The music of Bruce Trinkley  has been performed in the United States, Europe, Australia, South America and China. He has composed incidental music, songs and choruses for theatre and dance productions and has written extensively for choral ensembles, including more than 200 arrangements of folk songs, spirituals and popular songs for various ensembles. In 1976 he collaborated on The Wagon Train Show, which played more than 2000 performances during the Bicentennial. Santa Rosalia, a cantata inspired by paintings of Fernando Botero, was filmed for PBS. Mountain Laurels, a choral symphony using texts by Pennsylvania poets, was written to celebrate the centenary of State College, Pennsylvania, in 1996. Cold Mountain, a piano trio, was commissioned by the Castalia Trio for their concert tour of China in May 1998. His opera Eve’s Odds won the National Opera Association’s 1999 Chamber Opera Competition. Cleo, a comic opera about the making of the movie epic Cleopatra, won the competition in 2001.

Recent works include The Last Voyage of Captain Meriwether Lewis, a cantata for men’s voices; One Life: The Rachel Carson Project, a multi-media work for women’s chorus, soloists, and instrumental ensemble; and York: the Voice of Freedom, a music drama about the life of the only African American on the Lewis and Clark Expedition.

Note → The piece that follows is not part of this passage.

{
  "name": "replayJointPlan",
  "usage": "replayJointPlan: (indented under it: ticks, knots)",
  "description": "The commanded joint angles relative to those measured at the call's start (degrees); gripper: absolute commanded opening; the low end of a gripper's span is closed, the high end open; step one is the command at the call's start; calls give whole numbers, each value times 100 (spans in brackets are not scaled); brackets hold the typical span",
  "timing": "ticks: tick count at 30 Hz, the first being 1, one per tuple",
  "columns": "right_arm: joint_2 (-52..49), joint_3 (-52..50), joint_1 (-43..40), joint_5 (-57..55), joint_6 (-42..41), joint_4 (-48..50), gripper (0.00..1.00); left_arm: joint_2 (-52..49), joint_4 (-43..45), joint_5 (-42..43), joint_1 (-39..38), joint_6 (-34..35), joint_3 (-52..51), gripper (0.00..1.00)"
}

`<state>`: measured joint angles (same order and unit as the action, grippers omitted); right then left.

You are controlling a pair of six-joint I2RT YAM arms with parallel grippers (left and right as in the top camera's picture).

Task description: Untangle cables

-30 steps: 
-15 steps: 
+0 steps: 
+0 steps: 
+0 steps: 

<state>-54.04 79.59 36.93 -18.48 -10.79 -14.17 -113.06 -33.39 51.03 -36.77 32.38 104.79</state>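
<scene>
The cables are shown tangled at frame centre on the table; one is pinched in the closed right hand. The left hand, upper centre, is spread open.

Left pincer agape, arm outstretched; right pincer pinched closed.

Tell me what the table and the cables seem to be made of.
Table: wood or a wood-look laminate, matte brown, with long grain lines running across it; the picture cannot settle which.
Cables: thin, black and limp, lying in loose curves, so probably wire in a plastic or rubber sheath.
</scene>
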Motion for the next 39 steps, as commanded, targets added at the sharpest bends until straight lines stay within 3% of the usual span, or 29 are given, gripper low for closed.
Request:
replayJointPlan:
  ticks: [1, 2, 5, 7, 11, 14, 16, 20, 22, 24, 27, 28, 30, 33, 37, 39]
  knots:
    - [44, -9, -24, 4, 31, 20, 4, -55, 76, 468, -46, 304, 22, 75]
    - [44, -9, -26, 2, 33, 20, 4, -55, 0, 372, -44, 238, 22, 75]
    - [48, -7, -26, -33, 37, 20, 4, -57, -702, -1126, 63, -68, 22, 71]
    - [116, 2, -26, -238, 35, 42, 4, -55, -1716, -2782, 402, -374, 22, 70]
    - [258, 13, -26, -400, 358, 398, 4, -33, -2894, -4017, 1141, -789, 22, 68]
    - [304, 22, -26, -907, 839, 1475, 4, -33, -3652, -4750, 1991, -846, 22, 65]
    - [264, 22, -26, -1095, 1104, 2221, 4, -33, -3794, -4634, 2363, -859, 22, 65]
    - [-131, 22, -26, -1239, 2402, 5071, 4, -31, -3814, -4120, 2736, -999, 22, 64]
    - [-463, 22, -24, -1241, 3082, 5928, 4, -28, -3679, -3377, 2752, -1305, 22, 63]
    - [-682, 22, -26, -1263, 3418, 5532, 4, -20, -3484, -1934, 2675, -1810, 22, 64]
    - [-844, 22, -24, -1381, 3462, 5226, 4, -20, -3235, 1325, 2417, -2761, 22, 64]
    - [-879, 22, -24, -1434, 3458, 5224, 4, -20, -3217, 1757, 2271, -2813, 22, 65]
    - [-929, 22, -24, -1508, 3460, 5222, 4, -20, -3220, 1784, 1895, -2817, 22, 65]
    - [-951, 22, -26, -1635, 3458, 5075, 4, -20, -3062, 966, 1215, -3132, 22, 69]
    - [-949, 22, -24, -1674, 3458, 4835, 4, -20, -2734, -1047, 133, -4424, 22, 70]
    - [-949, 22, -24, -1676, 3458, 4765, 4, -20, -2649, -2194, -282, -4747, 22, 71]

His operas for young people include The Prairie Dog That Met the President and Chicken Little.

He has had composer residencies at Dorland Mountain Arts Colony, Virginia Center for the Creative Arts, Helene Wurlitzer Foundation, the Hambidge Center, the Ucross Foundation, and the Patrick Allan-Fraser Trust in Scotland. His works are published by Alliance, Alfred Music, Oxford University Press, Augsburg Fortress, Lawson-Gould, GIA, Hinshaw, Hal Leonard and Yelton Rhodes.

Scott Hochstetler, DMA, is professor of music at Goshen College, where he teaches in the choral, vocal, opera, and musical theater programs. Dr. Hochstetler is a diverse conductor, having successfully led church, school, college, and community ensembles, and worked with singers from novice to professional. Hochstetler also directs St. Joseph Valley Camerata, a regional professional choir. Under his direction, the Goshen College Men’s Chorus performed to acclaim at the ACDA regional convention in March 2012. Hochstetler regularly clinics choirs and has led groups on tours throughout the USA and Canada. Hochstetler conducted over 450 singers in the 2016 Mennonite Secondary Council National Choral Festival. With graduate degrees from the University of Michigan and Michigan State University, Dr. Hochstetler has studied conducting with David Rayl, Sandra Snow, Jonathan Reed, Jerry Blackstone, Theodore Morrison and Kenneth Kiesler.